20 avril 2011

Temps de lecture : 2 min

Pour Aufeminin.com, les Françaises sont les plus heureuses en Europe

Des Françaises contentes aux Italiennes plus mitigées en passant par les Espagnoles en pleine crise et les Allemandes et les Anglaises moins traditionnelles…

.Près de 18 000 participantes de France, d’Italie, d’Allemagne, d’Espagne et du Royaume-Uni ont répondu à la grande enquête* d’aufeminin.com en partenariat avec Vivolta.
Étonnant, malgré la crise, les catastrophes naturelles, les guerres, les soucis du quotidien, les Françaises se sentent heu-reuses! Un peu, beaucoup, très heureuses… puisqu’elles sont 3 sur 4 à voir la vie du bon côté. D’ailleurs en France, pour une répondante sur deux, le bonheur se résume avant tout à un état d’esprit. On le veut réel et, de ce fait, on ne l’apparente ni à une utopie ni à une quête spirituelle, trop abstraite.

Mais que dire du quart restant de sondées insatisfaites, malheureuses, comme 42 % des Italiennes et 34 % des Anglaises ?

Les femmes ont beau s’afficher célibattantes, elles associent tout de même leur bonheur personnel à une vie de couple réussie (41 %) puis à une famille unie (16 %). “L’envie d’être avec ses proches” et celle de “fonder une famille” sont plébiscitées (par 45 % des interviewées au total) quand il s’agit de citer des moyens pour parvenir à la félicité.

Petit clin d’œil coquin : pour rendre la gent féminine heureuses en un rien de temps, il faut un câlin à 45 % des Françaises ! Une bouffée de bonheur instantané encore plus efficace qu’une rigolade entre copines (31 %). Et c’est à la quasi-moitié d’entre elles de livrer leur secret du bonheur amoureux: rire avec Chouchou, s’amuser et se montrer complices!

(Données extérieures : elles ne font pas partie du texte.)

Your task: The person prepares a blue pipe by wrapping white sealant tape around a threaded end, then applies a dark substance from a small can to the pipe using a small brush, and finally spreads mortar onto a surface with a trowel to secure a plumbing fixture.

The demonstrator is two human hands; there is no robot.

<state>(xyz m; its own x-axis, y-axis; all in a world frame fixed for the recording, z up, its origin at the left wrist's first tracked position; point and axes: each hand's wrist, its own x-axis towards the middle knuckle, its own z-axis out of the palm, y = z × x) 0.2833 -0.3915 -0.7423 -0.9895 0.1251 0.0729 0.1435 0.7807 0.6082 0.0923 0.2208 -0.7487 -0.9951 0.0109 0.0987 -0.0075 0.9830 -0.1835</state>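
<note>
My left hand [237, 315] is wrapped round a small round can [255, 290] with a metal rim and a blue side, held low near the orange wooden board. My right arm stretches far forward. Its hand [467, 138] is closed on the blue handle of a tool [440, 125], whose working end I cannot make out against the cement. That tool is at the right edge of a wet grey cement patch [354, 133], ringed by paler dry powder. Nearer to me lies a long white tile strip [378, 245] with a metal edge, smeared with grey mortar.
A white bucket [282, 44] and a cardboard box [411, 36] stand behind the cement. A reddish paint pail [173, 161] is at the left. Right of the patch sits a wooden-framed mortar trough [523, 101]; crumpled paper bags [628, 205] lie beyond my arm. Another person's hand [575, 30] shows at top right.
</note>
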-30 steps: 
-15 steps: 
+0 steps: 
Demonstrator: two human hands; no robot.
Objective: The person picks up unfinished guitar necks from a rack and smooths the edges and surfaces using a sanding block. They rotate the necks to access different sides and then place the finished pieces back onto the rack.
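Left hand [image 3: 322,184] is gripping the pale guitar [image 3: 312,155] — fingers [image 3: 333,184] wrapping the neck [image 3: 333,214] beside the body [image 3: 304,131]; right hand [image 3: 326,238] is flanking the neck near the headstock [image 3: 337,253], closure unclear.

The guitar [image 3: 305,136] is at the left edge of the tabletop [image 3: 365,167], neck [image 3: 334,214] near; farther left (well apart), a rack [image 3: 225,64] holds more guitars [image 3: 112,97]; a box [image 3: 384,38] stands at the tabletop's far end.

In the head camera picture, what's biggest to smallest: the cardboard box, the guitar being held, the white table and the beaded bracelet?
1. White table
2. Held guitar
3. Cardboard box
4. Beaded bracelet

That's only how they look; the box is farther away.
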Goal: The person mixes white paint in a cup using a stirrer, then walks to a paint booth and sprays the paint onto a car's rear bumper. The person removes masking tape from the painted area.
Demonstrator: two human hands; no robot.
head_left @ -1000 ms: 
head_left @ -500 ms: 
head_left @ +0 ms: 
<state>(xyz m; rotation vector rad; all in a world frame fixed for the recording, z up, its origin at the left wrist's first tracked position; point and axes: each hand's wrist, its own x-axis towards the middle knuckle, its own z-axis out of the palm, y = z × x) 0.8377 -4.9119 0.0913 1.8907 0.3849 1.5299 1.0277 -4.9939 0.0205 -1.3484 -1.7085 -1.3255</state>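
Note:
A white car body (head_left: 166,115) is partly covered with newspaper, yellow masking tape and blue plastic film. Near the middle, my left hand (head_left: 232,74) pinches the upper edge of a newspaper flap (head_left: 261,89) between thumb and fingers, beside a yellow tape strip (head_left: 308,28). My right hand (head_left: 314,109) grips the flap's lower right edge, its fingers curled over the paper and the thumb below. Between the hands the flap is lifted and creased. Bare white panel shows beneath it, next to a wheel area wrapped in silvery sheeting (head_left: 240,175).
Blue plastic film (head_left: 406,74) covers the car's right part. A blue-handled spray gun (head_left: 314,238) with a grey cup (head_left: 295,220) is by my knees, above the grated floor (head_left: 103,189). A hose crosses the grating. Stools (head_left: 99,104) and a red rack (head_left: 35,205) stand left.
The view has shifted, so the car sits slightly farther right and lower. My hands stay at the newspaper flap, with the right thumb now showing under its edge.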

Côté boulot, les Françaises pensent d’abord à l’intérêt de leur travail avant d’assimiler leur bien-être professionnel au cadre dans lequel elles bossent. Ainsi, elles sont 38 % à souhaiter un job intéressant et valorisant, avant des collègues sympas (25 %)! Les considérations de salaire, de temps libre (cher aux Italiennes) et les perspectives de progression ne sont pas prioritaires.

La soif d’apprendre compte aussi dans sa construction heureuse. Le bonheur passe par le besoin de connaissances pour 40 % des répondantes françaises, un avis partagé par les Britanniques.
La stimulation intellectuelle ressort aussi dans la définition d’un job épanouissant pour 37 % des Anglaises et constitue même pour elles le critère n° 1. Kate est-elle d’accord ?

IM

(*Enquête réalisée du 9 au 23 mars 2011 simultanément en France, Royaume-Uni, Allemagne, Italie, Espagne (5247 répondants en France, 5618 en Italie, 5677 en Espagne, 280 au Royaume-Uni, 1249 en Allemagne).